Her mother was crying, too. “I was calming the river that flowed from my mom’s eyes, 830 miles away over the phone,” she wrote on Bandcamp. “She was worried crazy and heartbroken.”

The next day, Majette started working on music on her computer. “And then I went over to the piano, and wrote “Mama’s Baby,” she says. “I had just been really anxious, even before the protests. So I was just really on edge, angry. And then when I listened back to the song, I just felt calm. I felt like, everything’s going to be OK.”

If it had that effect on her, she figured, she should share it. She posted a snippet on Instagram, “just to give people a moment, to just detach from the horror that is happening, that is also necessary.
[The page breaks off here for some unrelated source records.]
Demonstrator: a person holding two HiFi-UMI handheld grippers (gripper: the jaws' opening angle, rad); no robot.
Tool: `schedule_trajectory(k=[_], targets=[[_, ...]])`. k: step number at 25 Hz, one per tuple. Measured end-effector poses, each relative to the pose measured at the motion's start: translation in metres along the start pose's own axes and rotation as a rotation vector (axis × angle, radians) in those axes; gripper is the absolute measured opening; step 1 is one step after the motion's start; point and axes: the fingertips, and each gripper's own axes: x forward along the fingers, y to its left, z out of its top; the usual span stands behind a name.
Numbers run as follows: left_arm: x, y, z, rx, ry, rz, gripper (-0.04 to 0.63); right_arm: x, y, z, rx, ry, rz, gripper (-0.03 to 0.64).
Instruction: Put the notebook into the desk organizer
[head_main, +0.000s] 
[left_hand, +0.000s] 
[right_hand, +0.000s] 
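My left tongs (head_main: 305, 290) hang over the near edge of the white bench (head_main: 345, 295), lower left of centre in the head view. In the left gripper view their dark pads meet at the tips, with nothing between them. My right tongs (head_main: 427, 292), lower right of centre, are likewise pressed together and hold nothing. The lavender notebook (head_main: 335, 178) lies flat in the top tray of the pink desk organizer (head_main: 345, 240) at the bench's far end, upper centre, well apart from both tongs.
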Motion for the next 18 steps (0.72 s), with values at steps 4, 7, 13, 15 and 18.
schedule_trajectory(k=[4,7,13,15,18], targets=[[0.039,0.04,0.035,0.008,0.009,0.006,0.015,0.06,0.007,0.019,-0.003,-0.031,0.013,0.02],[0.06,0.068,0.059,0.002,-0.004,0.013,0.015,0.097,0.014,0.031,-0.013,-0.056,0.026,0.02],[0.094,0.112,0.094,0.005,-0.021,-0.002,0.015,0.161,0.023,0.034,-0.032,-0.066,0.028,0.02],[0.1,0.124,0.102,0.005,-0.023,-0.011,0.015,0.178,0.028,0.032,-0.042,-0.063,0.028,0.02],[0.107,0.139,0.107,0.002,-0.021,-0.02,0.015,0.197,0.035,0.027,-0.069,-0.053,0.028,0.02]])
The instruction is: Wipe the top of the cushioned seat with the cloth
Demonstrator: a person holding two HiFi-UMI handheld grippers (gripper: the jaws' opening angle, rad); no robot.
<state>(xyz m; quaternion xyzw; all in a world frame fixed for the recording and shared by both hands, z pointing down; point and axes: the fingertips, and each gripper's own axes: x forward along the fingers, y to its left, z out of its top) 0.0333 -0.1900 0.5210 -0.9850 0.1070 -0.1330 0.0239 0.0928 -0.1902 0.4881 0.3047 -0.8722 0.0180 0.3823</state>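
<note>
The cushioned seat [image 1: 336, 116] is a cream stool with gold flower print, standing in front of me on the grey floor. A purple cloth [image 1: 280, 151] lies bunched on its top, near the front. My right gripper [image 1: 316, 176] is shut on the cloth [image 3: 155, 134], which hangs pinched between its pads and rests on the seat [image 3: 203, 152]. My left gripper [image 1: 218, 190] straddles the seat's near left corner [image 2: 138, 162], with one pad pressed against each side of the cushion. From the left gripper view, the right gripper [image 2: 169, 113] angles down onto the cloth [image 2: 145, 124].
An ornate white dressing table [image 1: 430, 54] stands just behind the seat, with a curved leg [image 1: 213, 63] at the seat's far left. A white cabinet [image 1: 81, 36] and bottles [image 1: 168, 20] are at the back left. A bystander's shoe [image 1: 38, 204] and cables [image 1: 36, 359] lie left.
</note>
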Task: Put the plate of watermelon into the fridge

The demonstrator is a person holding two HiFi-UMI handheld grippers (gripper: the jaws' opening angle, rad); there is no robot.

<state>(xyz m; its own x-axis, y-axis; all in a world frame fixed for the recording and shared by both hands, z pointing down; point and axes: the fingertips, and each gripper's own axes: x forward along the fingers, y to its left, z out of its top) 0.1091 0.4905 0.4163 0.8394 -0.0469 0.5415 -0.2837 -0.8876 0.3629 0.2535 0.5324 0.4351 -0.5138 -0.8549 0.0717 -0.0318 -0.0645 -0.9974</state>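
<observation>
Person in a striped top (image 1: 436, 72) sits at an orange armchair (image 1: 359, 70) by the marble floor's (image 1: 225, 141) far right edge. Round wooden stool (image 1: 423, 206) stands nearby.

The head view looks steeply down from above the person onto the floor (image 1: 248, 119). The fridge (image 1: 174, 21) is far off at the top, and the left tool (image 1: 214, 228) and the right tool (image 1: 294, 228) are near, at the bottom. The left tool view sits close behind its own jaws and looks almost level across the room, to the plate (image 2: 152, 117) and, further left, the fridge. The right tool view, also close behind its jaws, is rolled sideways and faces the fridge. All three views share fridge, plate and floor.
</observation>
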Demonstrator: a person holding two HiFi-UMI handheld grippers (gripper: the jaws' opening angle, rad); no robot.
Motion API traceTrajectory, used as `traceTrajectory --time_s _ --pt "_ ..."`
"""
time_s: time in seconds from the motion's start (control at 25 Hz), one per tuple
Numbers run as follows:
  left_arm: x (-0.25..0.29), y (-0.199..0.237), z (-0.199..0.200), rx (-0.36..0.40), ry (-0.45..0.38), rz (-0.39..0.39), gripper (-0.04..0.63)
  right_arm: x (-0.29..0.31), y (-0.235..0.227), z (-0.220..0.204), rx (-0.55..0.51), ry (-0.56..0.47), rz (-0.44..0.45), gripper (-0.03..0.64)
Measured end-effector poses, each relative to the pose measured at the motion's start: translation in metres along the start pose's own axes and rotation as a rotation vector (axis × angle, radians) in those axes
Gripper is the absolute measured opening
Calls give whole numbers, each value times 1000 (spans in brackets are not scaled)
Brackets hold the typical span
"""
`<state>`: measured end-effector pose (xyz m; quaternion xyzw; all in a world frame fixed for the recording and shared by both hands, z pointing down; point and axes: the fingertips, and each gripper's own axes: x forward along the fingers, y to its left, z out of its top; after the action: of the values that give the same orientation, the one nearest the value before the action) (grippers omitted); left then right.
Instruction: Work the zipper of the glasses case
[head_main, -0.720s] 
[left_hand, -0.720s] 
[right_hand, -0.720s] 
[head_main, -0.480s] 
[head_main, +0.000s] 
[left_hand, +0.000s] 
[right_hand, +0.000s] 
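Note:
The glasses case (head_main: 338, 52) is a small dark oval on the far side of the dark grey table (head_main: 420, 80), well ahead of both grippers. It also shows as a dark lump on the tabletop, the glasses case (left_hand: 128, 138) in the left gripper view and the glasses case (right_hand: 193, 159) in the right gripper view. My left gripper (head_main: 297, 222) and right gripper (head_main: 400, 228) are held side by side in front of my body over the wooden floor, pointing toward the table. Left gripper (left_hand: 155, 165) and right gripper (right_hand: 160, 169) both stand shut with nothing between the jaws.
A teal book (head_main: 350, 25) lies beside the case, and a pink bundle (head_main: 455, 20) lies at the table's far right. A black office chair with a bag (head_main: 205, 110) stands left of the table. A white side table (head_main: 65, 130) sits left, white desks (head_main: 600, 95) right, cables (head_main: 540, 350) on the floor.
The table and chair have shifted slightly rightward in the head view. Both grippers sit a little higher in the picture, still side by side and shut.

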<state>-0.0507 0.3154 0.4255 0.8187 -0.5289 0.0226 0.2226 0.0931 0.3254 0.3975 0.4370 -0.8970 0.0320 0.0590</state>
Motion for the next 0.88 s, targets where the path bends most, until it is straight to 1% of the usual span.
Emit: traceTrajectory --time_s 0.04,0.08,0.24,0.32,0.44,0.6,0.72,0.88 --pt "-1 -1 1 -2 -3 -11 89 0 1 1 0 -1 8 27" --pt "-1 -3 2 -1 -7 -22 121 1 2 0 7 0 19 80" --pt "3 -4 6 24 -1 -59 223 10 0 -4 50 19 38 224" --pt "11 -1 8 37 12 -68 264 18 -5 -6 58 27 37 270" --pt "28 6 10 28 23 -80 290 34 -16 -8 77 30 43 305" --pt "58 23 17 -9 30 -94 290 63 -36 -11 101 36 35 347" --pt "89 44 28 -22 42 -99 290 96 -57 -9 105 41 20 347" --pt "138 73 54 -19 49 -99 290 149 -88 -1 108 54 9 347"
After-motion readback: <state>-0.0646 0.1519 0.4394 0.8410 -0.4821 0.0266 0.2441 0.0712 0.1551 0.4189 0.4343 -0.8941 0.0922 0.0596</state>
Because things have to change. But it can get a little overwhelming when you’re not taking care of yourself.”

She first planned to release it for free, but then decided to make it a fundraiser to support Taylor’s family as they seek justice in the investigation of her death and consequences for those responsible. “I’ve noticed that the black women that suffer at the hands of police brutality sort of get overshadowed by the black men, and black women need to be treasured and need to be loved and cared for," she said. "And then I found out about the LoveLand Foundation.”

Sales of the song raised just over $12,000 that first day, with a biggest donation of $1,000. The next day, Majette posted the song for free on YouTube with a video of animated images and adorable family photos. YouTube matched the amount donated to Loveland, bringing the total over $18,000.

“It’s a humanizing song,” Majette says of “Mama’s Baby,” which ends with a simple demand: “At least respect me.”

Is it also a protest song? “I’m just a black woman, just talking about my experience,” she says. “But like i said earlier, that is a kind of protest.” With “Mama’s Baby,” Majette turned her experience into music that has immediately made an impact in the world.